Земля под копытами | страница 11



— Душегубы проклятущие! Чтоб вы так лихоманки напились, как кровь нашу пьете! Чтоб вам сдыхать на дню по сто раз, чтоб ваши кости выбросило с того света! Чтоб и детей ваших горе разорвало, как вы меня сейчас на куски рвете! Пустите меня к моим сыночкам!

— Не трать, молодица, сил, опускайся на дно, — прогудело из глубины погреба. Она узнала голос деда Лавруни.
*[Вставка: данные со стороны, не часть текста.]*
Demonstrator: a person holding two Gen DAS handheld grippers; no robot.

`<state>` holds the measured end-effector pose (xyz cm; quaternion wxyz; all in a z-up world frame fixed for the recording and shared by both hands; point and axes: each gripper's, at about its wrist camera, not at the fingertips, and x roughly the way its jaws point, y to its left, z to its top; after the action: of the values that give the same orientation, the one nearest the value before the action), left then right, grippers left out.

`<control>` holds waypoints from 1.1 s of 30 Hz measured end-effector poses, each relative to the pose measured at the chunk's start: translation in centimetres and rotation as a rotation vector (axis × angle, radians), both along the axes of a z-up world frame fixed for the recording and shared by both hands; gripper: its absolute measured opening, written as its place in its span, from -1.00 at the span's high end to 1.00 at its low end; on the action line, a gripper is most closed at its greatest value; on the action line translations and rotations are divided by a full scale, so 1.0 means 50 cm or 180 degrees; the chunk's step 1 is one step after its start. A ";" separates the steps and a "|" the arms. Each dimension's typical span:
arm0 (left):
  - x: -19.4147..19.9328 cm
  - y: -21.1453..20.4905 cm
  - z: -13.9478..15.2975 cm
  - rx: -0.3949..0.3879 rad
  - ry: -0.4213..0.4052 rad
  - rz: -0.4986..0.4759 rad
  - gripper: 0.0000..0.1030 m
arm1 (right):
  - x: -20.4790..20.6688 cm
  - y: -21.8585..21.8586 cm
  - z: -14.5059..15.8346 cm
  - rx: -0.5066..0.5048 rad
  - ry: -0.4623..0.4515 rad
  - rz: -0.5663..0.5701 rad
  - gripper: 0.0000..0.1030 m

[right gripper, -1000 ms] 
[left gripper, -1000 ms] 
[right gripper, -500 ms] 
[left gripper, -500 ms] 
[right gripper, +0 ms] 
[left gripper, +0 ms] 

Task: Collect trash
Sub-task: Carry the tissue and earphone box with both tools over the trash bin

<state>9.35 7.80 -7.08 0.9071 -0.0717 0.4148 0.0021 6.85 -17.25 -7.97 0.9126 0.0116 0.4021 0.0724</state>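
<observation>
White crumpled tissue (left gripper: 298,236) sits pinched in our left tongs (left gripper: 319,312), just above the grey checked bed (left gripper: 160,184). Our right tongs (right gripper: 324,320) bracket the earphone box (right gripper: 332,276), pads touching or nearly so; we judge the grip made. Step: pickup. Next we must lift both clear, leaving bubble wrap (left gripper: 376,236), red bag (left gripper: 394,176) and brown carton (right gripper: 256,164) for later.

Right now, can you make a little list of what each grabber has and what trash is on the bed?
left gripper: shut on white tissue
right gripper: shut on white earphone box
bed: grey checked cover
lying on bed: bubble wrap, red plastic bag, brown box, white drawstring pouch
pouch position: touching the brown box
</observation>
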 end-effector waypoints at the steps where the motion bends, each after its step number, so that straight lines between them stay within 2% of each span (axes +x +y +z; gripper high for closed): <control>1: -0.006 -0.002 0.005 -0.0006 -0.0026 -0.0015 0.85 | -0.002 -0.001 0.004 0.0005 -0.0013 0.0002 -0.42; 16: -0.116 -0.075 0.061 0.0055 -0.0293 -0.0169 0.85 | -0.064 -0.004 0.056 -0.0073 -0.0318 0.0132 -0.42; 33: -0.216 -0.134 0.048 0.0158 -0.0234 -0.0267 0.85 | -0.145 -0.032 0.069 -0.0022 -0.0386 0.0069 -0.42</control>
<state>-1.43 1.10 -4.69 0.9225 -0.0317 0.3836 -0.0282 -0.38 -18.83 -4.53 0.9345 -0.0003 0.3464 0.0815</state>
— А вы чего здесь, дед? — обрадовалась Галя, что не одна.

— Сказано-от в святом писании, дочка: неправедный да творит неправду, но гряду скоро, и расплата моя со мной…

— Добре, дед, что вы хоть булок наелись…

У Лавруни слова галушкой так в горле и встали; молча завозился в углу, чиркнул кресалом, осыпав тьму пригоршней искр. Табачный дым, пересиливший дух прелой соломы, был приятен Гале, он напоминал о Даниле. Язык у нее без костей: вишь, и про булки не удержалась. В августе сорок первого, когда родила Поночивна своего Телесика, пришел Лавруня по-соседски проведать ее: «Ничего, Галька, вскорости жди своего Данилу домой. Немцы уже в Листвин вступили, магазины там открылись, полки булками завалены…»

— Не шпыняй уж меня хоть ты, дочка…

И Поночивна прикусила язычок. Точно такой голос был у Лавруни, когда его Соловей упал и больше уж не встал. На мостике через Пшеничку дело было. До войны еще, в котором году, не помнит. Лавруня ходил в последних единоличниках в Микуличах. Как ни уговаривали, как ни давили на него разные уполномоченные, которым Лавруня портил картину стопроцентного энтузиазма, не хотел он идти в колхоз, единолично копался в овраге на своей делянке-латке. Коня ему оставили, Соловьем прозывался, тощеребрый, ну точно плетень у худой хаты. Прижмут Лавруню налогами, он детей на воз посадит — и в столицу: «Еду к Постышеву». Возвращается под вечер, насосется джусу и на все село горланит:

Ой, спасибі Постишеву
За міцну й дешеву!

Поспешала Галя в свое звено, а Лавруня с возом навстречу. Только втащился его Соловей на мостик, вдруг — бах, и ноги протянул. Лавруня соскочил с воза, бежит к коню и глазам своим не верит: «Ой, конь ты мой конь, товарищ ты мой верный! Я ль тебя не холил, я ли не пестовал?! Сам не доем, не допью, а тебе последний кусок отдам. Не сироти меня, конь мой, запой, Соловушка…»

— Вот, дед, залили и вам сала за шкуру немцы, — вздохнула Поночивна, устраиваясь на ступеньках у самых дверей: только откроют, она сразу и кинется к своим деткам, ни один полицай не остановит. Хоть бы баба Марийка Ивася отходила! Андрея и Сашка накормит, не даст пропасть.